MessageEscapeReq=YES
MessageEscapeRegex==
MessageEscapeReplacement=\\\\=
#This property is used to specify the missing properties from the security log. If any properties are missing the value set for this 'UnkownPropertyValue' will appear in the message, which indicate property is missing.
#If this feature is not needed, please delete the value part <UnkownProp>.
UnkownPropertyValue=<UnkownProp>
#We can define these two properties for what message needs to be printed for success/failure state of a event.
ServiceState_Success=Success
ServiceState_Failure=Failure
#To specify the default severity.
DefaultSeverity=5
#To specify the default EffectedUserID.
DefaultEffectedUserID=
#These are the property to specify the signature id , signature name , service description and severity for each Actions.
#HeartBeat Message
SignatureID_HeartBeat=HB01
SignatureName_HeartBeat=HeartBeat
Severity_HeartBeat=0
#Login/Logoff/ChangePassword/UserAccountLocked events
SignatureName_LoginSuccess=Successful User Login
SignatureName_LoginFailure=User Login Failure
ServiceDesc_Login=LoginAction.Login
SignatureID_LoginSuccess=LL01
SignatureID_LoginFailure=LL03
Severity_Login=0
#These are the property to specify the signature id , signature name and severity for each service. User can add there own services for that in FUNCTION TABLE set diagonestic level 4 and add respective properties
#Format for SignatureName : SignatureName_<ServiceID/FuncID>
#Format for SignatureID : SignatureID_<ServiceID/FuncID>_<0/4>. 0 for success and 4 for failure
#Format for Severity : Severity_<ServiceID/FuncID>
SignatureName_226=CreateUser
SignatureID_226_0=SA0101
SignatureID_226_4=SA0102
Severity_226=0
SignatureName_229=UnlockUser
SignatureID_229_0=SA1901
SignatureID_229_4=SA1902
Severity_229=0
#Set this to as provide to use third party encryption algo apart from JCE . Eg - org.bouncycastle.jce.provider.BouncyCastleProvider is used for bouncy castle.
provider=
#Environment variable containing the key
BANCS_ENC_LOC=
#This property has to set as "YES" to make access flag condition visible in Create User Screen otherwise set as "NO"
ACCESS_FLG_REQD=NO
#The below property is used to show or hide the splash screen
#yes: Splash screen appears
#no : Splash screen does not appear
SplashScreen_Req=yes
I don't know about the current value of Environment.

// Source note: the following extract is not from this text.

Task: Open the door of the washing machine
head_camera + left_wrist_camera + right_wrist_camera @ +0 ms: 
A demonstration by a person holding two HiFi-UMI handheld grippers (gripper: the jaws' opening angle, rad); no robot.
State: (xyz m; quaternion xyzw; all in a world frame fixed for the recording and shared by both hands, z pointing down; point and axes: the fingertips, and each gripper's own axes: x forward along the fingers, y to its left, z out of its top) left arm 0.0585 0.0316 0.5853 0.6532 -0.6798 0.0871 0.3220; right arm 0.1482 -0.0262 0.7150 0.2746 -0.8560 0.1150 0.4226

Re: JREPL.BAT v7.9 - regex text processor now with Unicode and XRegExp support
@naraen87
I must say it is disappointing you haven't demonstrated any effort at understanding regular expressions, or countless existing examples on JREPL usage. Your situation is about as simple a use case as there is.

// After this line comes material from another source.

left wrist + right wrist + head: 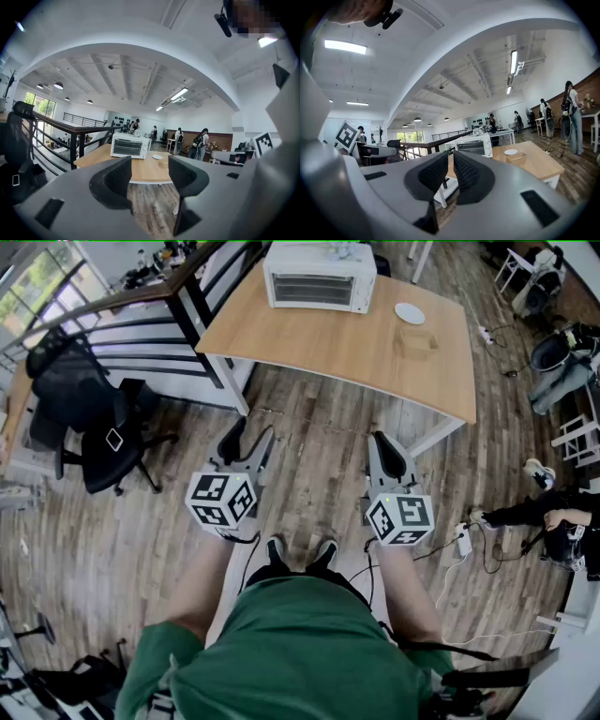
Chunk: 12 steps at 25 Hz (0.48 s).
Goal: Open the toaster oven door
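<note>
**Both claws empty, toaster oven well ahead of them**

I have both claws held out in front of me over the wooden floor (309,456), short of the counter (328,343).

My left claw (251,432) has its jaws spread wide. In the left gripper view I see only floorboards and the counter edge in the gap, so this claw (149,161) carries nothing.

My right claw (386,439) has its jaws drawn almost together. The right gripper view shows only a thin slit between the dark ribbed pads (433,173), and nothing is caught in that claw (451,157).

The white toaster oven (319,277) stands well ahead of both claws, at the far edge of the counter, roughly in line with the space between them. Its glass door faces me and sits flat against the front, closed. Neither claw touches it. From the left claw it shows just left of the gap (129,146). From the right claw it shows just right of the jaw tips (474,146).

Ahead and to the right of the right claw, a small white plate (410,313) lies on the counter beside the oven, with a small wooden box (417,341) just nearer to me.

To the left of the left claw stands a black office chair (89,418). Beyond it, a dark railing (141,298) runs up toward the counter's far corner.
</note>
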### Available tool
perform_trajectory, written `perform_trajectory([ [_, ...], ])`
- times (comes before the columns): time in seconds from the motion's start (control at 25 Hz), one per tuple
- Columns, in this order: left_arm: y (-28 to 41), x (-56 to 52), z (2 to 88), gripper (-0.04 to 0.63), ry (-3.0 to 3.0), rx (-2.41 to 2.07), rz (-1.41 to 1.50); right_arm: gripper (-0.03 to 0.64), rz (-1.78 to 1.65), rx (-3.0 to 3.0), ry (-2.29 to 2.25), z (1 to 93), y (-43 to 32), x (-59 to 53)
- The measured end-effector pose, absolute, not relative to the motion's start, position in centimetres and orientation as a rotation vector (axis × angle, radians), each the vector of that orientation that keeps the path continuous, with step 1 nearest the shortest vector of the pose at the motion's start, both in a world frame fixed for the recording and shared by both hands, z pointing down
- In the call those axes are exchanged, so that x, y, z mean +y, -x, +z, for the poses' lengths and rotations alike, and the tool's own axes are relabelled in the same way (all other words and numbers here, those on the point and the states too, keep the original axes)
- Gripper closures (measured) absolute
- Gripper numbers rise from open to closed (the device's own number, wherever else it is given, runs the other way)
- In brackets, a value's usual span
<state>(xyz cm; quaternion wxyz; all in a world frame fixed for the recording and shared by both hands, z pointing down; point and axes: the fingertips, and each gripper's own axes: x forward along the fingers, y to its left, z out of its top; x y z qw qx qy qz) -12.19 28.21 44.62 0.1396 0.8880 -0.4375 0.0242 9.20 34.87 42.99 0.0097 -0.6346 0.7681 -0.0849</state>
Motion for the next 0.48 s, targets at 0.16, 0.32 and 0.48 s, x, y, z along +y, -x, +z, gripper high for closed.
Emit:
perform_trajectory([
  [0.16, 15.1, 27.3, 44.8, 0.336, -2.58, -1.308, 0.098, 0.561, -0.251, 2.384, 1.996, 43.4, -6.9, 33.9],
  [0.32, 16.9, 26.7, 44.1, 0.336, -2.598, -1.303, 0.085, 0.561, -0.218, 2.366, 2.032, 42.6, -5.6, 33.3],
  [0.48, 19.1, 25.2, 42.5, 0.336, -2.626, -1.328, 0.06, 0.543, -0.172, 2.335, 2.079, 41.2, -4.4, 32.3],
])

Imagine you are the program that must change the value - how would you do it? What would you look for?
So you don't know what the current environment value is... What do you know about the line?

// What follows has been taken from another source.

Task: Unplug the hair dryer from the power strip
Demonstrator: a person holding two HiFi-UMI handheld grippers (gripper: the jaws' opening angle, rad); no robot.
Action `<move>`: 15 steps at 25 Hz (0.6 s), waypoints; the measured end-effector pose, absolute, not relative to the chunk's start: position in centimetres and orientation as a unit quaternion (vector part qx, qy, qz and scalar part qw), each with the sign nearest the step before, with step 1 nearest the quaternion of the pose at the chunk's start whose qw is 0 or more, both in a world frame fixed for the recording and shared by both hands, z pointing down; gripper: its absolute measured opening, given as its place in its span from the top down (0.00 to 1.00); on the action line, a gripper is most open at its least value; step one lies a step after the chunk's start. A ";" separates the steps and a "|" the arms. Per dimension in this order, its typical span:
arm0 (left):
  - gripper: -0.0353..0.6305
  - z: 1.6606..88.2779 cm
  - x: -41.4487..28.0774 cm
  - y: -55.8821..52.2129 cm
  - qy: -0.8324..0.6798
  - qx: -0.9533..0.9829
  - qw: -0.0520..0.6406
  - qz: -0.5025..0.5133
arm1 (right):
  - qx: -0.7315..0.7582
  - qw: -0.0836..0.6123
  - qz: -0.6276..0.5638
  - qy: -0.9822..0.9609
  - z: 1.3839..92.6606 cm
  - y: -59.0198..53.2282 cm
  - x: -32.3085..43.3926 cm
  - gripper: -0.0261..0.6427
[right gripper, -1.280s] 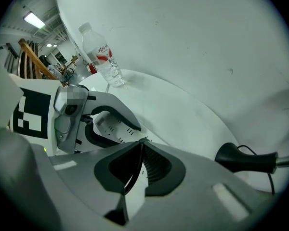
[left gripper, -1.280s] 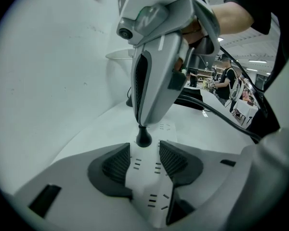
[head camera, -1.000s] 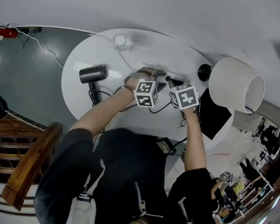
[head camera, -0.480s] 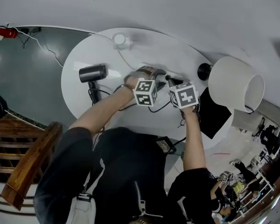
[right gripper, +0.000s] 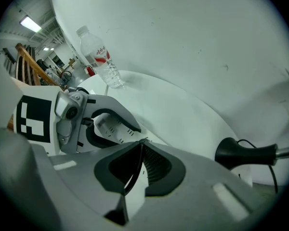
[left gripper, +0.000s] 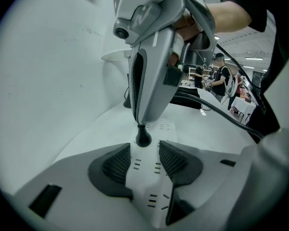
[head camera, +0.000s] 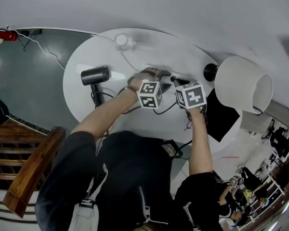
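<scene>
Left gripper view: plug point(left gripper: 143, 136) pinched on the strip point(left gripper: 168, 129).
Holds right claw point(left gripper: 141, 121) nearly closed on the black plug, upright on the white strip. Clamps left claw point(left gripper: 145, 153) across the strip, pads point(left gripper: 116, 163) against its sides. Leaves dryer point(head camera: 95, 75) lying at table point(head camera: 86, 57) left, well apart from both claws, cord point(head camera: 95, 100) coiled beside it; bottle point(head camera: 121, 41) at far edge, lamp point(head camera: 243, 86) at right.
</scene>
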State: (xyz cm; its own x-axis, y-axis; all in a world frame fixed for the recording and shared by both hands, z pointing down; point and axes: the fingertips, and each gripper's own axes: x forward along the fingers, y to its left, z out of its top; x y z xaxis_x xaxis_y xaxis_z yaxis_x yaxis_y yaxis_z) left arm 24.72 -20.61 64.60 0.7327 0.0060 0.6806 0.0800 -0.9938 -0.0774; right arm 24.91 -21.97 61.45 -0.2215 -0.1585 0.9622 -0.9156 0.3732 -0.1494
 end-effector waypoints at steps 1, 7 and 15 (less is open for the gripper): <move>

You should be able to quickly figure this out on your own if you expend just a little effort.
If you still cannot figure this out, but you demonstrate you have made an honest effort to solve this, then I can give you the simple answer.
Dave Benham
I must say it is disappointing you haven't demonstrated any effort at understanding regular expressions, or countless existing examples on JREPL usage. Your situation is about as simple a use case as there is.
Imagine you are the program that must change the value - how would you do it? What would you look for?
So you don't know what the current environment value is... What do you know about the line?
You should be able to quickly figure this out on your own if you expend just a little effort.
If you still cannot figure this out, but you demonstrate you have made an honest effort to solve this, then I can give you the simple answer.
Dave Benham
Re: JREPL.BAT v7.9 - regex text processor now with Unicode and XRegExp support
You would not even need to use JREPL to accomplish this task. A FOR /F command with the tokens and delims options would do the trick. Just my two cents.